They broke into mirth and continued their talk, a short, sturdy pair of eleven and ten, with broad, sallow faces, dark, deep-set eyes and an almost saturnine aspect. Something about them, when together, suggested the sympathy between them. Agnes was a mild-looking girl of fourteen, with blue eyes, narrower features and a placid but resolute expression.

“What is the jest?” said their elder brother, coming up to his sister on the bench.

“Miss Starkie. Something about her thinking of food.”

“I used to be surprised that she did. It seemed to reduce her to our level.”

“Or to raise her to it,” said Leah. “Food is on the heights.”

“Well, I feel just about on a line with it at the moment,” said Miss Starkie's voice. “So I have come down to pursue it, as no one came up to me. I suppose you are to have your share downstairs today.”

“We were just going to tell you,” said Agnes.

“I have had to take the will for the deed. It is already later than usual.”

“Were you assailed by pangs of hunger?” said Hengist.

“Well, by something milder than those. But I did feel Nature's reminder.”

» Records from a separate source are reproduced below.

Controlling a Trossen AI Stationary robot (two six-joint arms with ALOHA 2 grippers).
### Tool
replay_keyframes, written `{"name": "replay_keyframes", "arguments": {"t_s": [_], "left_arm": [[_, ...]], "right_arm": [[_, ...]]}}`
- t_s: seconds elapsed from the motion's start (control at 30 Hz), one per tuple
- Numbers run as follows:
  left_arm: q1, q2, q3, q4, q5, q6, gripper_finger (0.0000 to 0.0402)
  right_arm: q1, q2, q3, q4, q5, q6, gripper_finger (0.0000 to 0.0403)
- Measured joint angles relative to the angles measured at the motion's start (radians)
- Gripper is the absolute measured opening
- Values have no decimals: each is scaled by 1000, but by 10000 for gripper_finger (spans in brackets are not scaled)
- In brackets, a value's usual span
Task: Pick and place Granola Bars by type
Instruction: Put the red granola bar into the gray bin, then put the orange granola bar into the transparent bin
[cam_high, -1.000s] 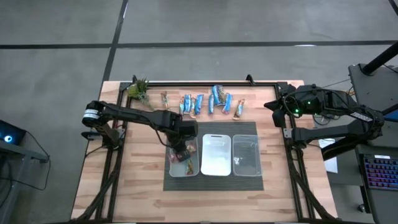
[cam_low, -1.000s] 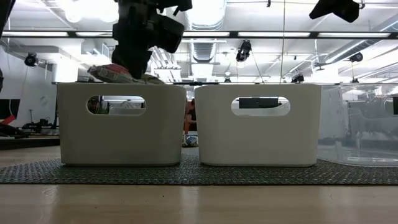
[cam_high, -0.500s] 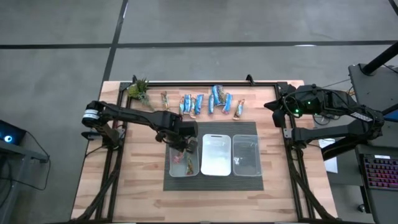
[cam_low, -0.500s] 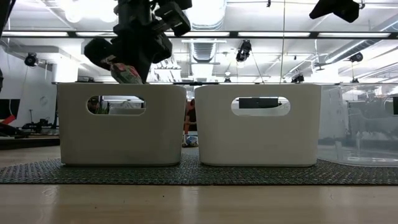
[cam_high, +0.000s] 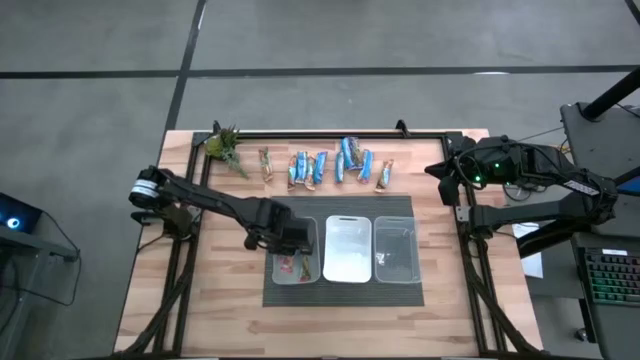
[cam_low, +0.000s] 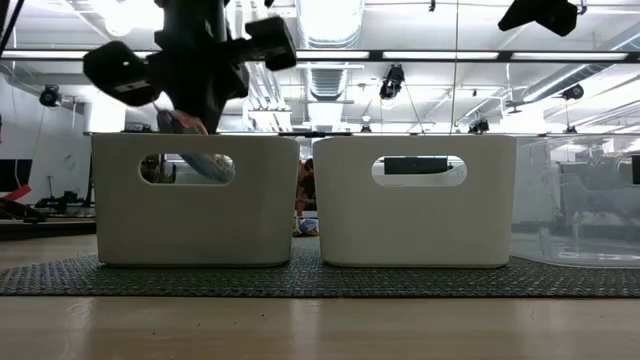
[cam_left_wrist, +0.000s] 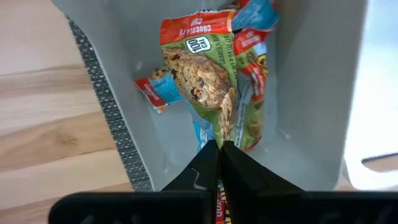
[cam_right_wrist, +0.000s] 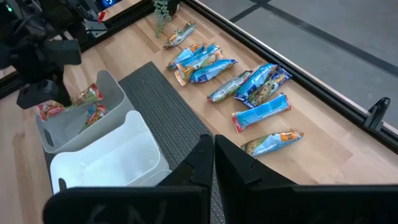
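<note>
My left gripper (cam_left_wrist: 219, 147) hangs over the left white bin (cam_high: 297, 272), shut on a granola bar (cam_left_wrist: 208, 74) in a green wrapper with red ends. The bar reaches down into that bin, above other bars (cam_left_wrist: 155, 93) lying on its floor. Several more granola bars (cam_high: 330, 166), blue and brown, lie in a row on the wood along the table's far side. My right gripper (cam_right_wrist: 213, 148) is shut with nothing in it and waits high at the far right (cam_high: 446, 170). My left gripper pinches one end of the green bar's wrapper (cam_left_wrist: 219, 138) between its two fingers. The fingers come from above, pointing steeply down. The bar hangs slanting below them inside the left bin (cam_low: 205, 165). Whether its red lower end (cam_left_wrist: 196, 25) touches the bars underneath, I cannot tell.
A second white bin (cam_high: 347, 250) and a clear bin (cam_high: 397, 252) stand to the right of the left one on a dark mat (cam_high: 340, 208). A small green plant (cam_high: 222, 143) sits at the far left corner. A black frame (cam_high: 330, 133) edges the table.
My left gripper has rolled about its own axis, shifted toward the table's near left and sunk a little. The bar, which lay level above the bin's rim, now slants down with its free end inside the left bin.
</note>
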Motion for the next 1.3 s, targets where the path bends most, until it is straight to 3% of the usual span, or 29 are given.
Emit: {"name": "replay_keyframes", "arguments": {"t_s": [0.53, 0.93, 1.3], "left_arm": [[-16, 0, -91, 86, 24, 18, 5], [-15, 8, -90, 96, 28, 29, 96], [-15, 8, -89, 137, 73, 105, 104]], "right_arm": [[0, 0, 0, 1, 0, 0, 9], [0, 0, 0, 5, 0, 1, 8], [0, 0, 0, 5, 0, 1, 8]]}}
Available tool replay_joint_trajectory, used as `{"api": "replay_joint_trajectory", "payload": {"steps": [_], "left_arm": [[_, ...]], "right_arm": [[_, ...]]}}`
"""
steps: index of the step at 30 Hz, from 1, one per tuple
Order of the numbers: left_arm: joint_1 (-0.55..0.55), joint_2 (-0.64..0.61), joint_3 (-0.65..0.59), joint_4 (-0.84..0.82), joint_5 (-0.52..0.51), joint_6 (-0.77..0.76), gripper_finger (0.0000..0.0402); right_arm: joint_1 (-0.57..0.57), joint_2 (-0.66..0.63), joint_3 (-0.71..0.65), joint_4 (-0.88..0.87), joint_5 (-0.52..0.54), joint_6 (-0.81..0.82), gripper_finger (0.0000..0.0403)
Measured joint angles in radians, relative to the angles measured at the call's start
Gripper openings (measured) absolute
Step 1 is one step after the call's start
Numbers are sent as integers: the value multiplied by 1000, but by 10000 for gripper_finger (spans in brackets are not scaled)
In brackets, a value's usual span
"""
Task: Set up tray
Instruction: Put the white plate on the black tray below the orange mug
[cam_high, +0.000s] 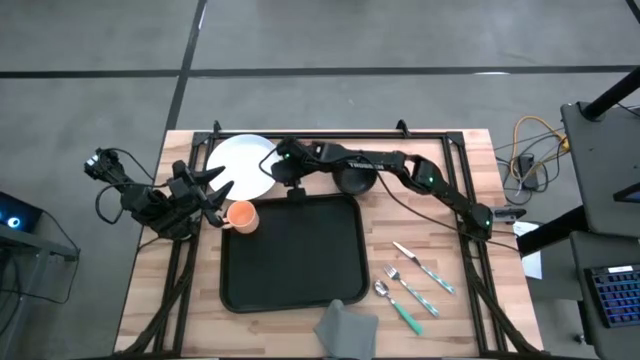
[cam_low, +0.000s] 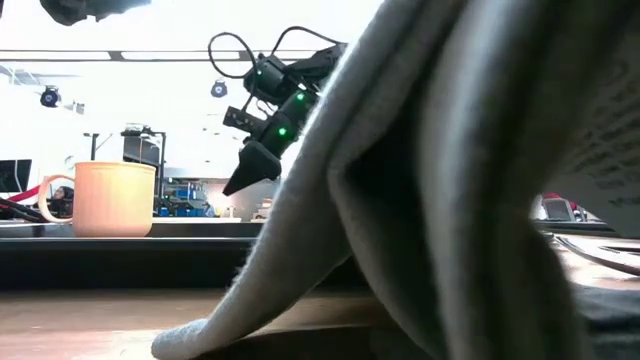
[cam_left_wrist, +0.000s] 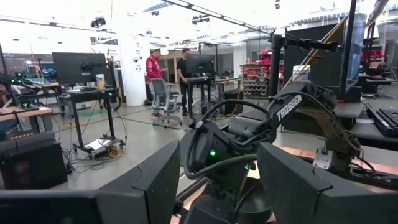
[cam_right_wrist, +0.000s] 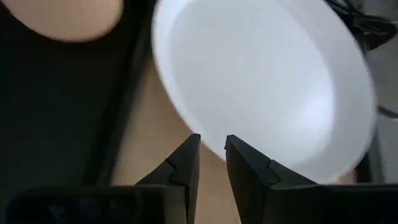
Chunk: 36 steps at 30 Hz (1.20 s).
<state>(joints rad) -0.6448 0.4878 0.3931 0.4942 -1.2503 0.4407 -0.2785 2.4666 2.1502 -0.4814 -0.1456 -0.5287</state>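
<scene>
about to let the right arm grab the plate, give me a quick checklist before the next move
1. Right gripper lined up at the rim of the white plate: ok, jaws slightly apart right at its edge.
2. Plate already gripped: not ok, jaws not closed on it.
3. Black tray has bare floor for the plate: ok; only the orange mug stands at its far left corner.
4. Left gripper clear of the plate: not ok, it is close beside the plate and mug.
5. Fork, spoon and knife out of the way: ok, right of the tray.
6. Grey napkin: ok, at the tray's near edge.

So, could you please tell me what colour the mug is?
The mug is pale orange, shown best in the low view.
</scene>
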Motion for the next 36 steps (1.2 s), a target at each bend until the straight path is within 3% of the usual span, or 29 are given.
{"api": "replay_joint_trajectory", "payload": {"steps": [8, 14, 18, 26, 29, 32, 36], "left_arm": [[0, 1, -6, -1, -16, 13, 194], [0, 1, -7, -7, -25, 14, 194], [0, 1, -7, -9, -29, 15, 194], [0, 1, -16, -14, -35, 32, 194], [7, 3, -19, -13, -35, 40, 194], [28, 4, -22, -13, -34, 40, 194], [82, 6, -30, -12, -3, 32, 194]], "right_arm": [[4, -77, -6, -103, -27, 78, 68], [-6, -183, -110, -90, -167, 153, 68], [23, -302, -286, 52, -178, 194, 68], [75, -585, -762, 412, -182, 279, 68], [92, -669, -916, 530, -229, 269, 68], [109, -737, -1028, 655, -247, 308, 68], [111, -805, -1128, 693, -248, 298, 68]]}}
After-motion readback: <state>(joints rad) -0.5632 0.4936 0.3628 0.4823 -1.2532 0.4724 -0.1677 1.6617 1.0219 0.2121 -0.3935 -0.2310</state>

“It is kind of Nature to pay attention to her,” said Leah to her brother.

“Well, Nature and I are at one at the moment,” said Miss Starkie, lightly. “Now I shall be back at the usual time. So I hope your meal will not be delayed.”

“We hope so too,” said Hengist. “We are high people, almost on the level of food.”

“Well, I am even higher, as I am quite on its level.”

“Open the door for Miss Starkie, Hengist,” said Lavinia. “You can attain to that height.”

“Egbert is doing it. It doesn't take more than one person.”

Lavinia Middleton was a tall, upright girl of twenty, with large, grey eyes, curling, brown hair, fine bones that showed in both her figure and face, and a look of sober humour. A suggestion of maturity was the result of her being also an autocrat, an intellectual, a widowed father's companion and a grandmother's support. Egbert, two years older and looking of similar age, was a tall, dark youth with an ironic expression and the children's broad face and head in a better form. The bond between the elder pair was as deep as that between the younger. Agnes depended on herself, and therefore more on her elders.
Lavinia surveyed the three, as they crossed the hall, with a smile of indulgent understanding. The smile was as light as the feeling behind it. Her depths were not touched here.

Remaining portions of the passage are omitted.